= Problem to work on =
Give the data again in full, exactly as written below.
======== The data ========
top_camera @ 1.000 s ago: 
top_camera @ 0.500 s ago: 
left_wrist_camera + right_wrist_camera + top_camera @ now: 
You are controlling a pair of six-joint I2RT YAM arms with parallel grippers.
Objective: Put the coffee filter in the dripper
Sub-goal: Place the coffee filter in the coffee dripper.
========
= Task answer =
top_camera @ 1.000 s ago: 
top_camera @ 0.500 s ago: 
left_wrist_camera + right_wrist_camera + top_camera @ now: 
You are controlling a pair of six-joint I2RT YAM arms with parallel grippers.
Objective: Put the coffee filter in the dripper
Sub-goal: Place the coffee filter in the coffee dripper.

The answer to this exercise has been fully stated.